We had a lot of people in their 50s and 60s and older and they’d say “I’ve been married for forty or fifty years and I’m still in love with him”. We didn’t believe it. So we put 17 people of that age into the brain scanner. Their brainwaves confirmed what they said, that they felt excitement when they saw their partners and that attachment was there and the craving. They didn’t just love their partner, they were still “in love” with them. We found it, it’s a little factory near the brain that creates the dopamine that gives you focus energy and it becomes activated and also attachment. There was one difference. When you’ve just fallen happily in love there’s a brain region linked with anxiety. You’re thinking “Am I too fat”, “Why hasn’t he called me?” After years of marriage the obsession is gone but somehow the rest of it is present. We didn’t believe it but there it was.
So there is true love?
But you have to find the right person. I’m studying why we are drawn to one person and not another and that’s what’s in my most recent book “Why Him, Why Her?” I am the scientific advisor to Match.com for nine years and I started Chemistry .com which uses my algorithm and created a questionnaire. You just have to pick the right person. You have to do things with them, do novel things because novelty drives up the dopamine system and gives you sustained feelings of romantic love. You have to stay in touch physically with them; it triggers a system that triggers attachment, and having regular sex.

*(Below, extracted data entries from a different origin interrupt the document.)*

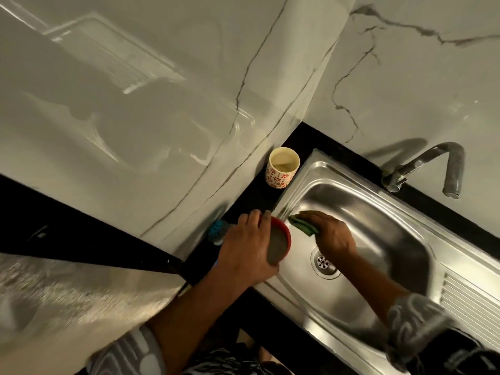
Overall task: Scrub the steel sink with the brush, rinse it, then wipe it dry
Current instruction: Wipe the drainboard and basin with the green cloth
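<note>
We count two hands, one steel sink (392, 239), one drain (323, 262), one tap (433, 169), one flowered cup (282, 169), one red bowl (281, 240), one green pad (303, 224) and one blue brush (217, 230). Our left hand (243, 244) has its grip clamped round the red bowl at the sink's 9 o'clock rim. Our right hand (331, 234) lies flat, grip apart, pressing the green pad on the basin wall at 10 o'clock from the drain. The brush sits on the black table (257, 196), at 9 o'clock just beside our left hand. The cup stands at the sink's 11 o'clock corner.
</note>
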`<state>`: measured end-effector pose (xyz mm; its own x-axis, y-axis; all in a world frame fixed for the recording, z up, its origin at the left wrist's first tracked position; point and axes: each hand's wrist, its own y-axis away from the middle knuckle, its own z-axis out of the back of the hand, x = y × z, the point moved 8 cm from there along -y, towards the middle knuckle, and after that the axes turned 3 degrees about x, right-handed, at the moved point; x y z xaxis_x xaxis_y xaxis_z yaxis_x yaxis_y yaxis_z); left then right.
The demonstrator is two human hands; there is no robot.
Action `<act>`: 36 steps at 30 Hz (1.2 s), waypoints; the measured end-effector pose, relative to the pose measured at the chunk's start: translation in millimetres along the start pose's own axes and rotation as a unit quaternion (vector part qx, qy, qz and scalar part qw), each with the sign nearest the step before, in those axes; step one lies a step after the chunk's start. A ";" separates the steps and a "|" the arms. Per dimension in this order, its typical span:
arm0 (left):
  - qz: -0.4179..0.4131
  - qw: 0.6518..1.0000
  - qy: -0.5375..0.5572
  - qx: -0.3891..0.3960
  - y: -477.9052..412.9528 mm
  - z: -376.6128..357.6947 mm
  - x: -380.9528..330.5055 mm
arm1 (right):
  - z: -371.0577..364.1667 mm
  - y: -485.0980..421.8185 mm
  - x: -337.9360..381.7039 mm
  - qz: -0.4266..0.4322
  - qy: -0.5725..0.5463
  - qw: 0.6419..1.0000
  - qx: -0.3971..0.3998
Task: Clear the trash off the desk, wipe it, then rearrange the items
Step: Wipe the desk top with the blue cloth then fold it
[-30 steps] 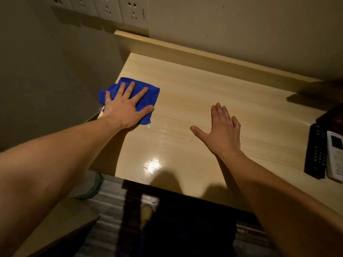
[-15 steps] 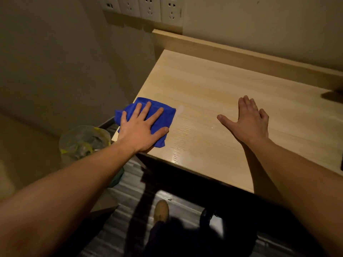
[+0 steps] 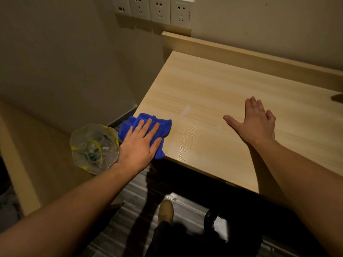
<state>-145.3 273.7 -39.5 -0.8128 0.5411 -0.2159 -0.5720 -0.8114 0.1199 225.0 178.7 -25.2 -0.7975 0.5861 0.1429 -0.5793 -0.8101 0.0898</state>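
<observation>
Presses down with the left hand [image 3: 138, 145], fingers straight and slightly spread, on a bunched blue cloth [image 3: 163, 127] at the front left corner of the desk [image 3: 213, 80], with part of the cloth overhanging the left edge. Rests the right hand [image 3: 256, 123] palm-down near the front edge, fingers straight, thumb out, holding nothing. Shows a wet sheen between the hands. Overlooks a clear-bagged trash bin [image 3: 94, 147] on the floor beside the left edge.
</observation>
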 end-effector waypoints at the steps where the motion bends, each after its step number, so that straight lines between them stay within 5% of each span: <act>1: 0.002 1.000 0.018 -0.006 3.5 0.5 0.3 | 0.0 -0.3 0.0 0.000 0.000 1.000 0.000; 10: 0.030 0.988 0.154 -0.014 -1.2 52.8 -31.9 | -2.6 2.1 -0.3 0.000 -0.005 1.000 0.010; 19: -0.099 0.989 0.071 -0.086 -193.5 112.9 -173.7 | -2.9 -4.0 -4.3 -0.013 -0.011 1.000 0.016; 23: -0.100 0.993 -0.009 0.055 -269.4 72.6 -200.7 | -3.6 -6.3 -4.9 -0.016 -0.010 1.000 0.025; 26: -0.091 0.987 -0.001 0.131 -282.7 49.4 -179.7 | -3.4 -6.9 -5.6 -0.020 -0.011 0.999 0.028; 36: -0.080 0.994 -0.033 0.063 -222.3 23.4 -17.2 | 16.1 -25.8 18.1 -0.017 -0.067 0.998 -0.004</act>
<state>-6.7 450.0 -39.8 -0.7127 0.6782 -0.1792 -0.7011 -0.6810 0.2112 228.2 210.0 -9.1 -0.7484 0.6057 0.2703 -0.6072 -0.7897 0.0883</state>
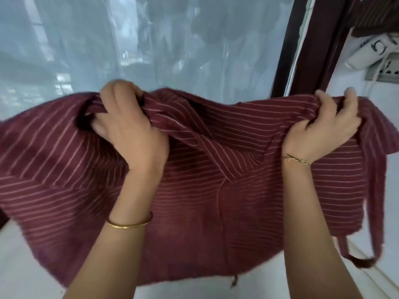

What about people who have sex all the time?
I’m sure it’s complicated for them. Tiring, I think. I talked to a man in Africa who had three wives and I asked him how many he’d like to have and thought he’d say five, ten… and he said “None. It’s too hard, too complicated”. They were always fighting and trying to poison one another’s children and there was no level playing field. That’s why adultery is clandestine, so it doesn’t come to the surface.
What about people who’ve given up on love?
If they come face to face with the right person, who is age appropriate, shares common interests, has a sense of humor and they didn’t have to fit it into their lives those triggers would set off again. There would be no choice, that’s the problem and the joy.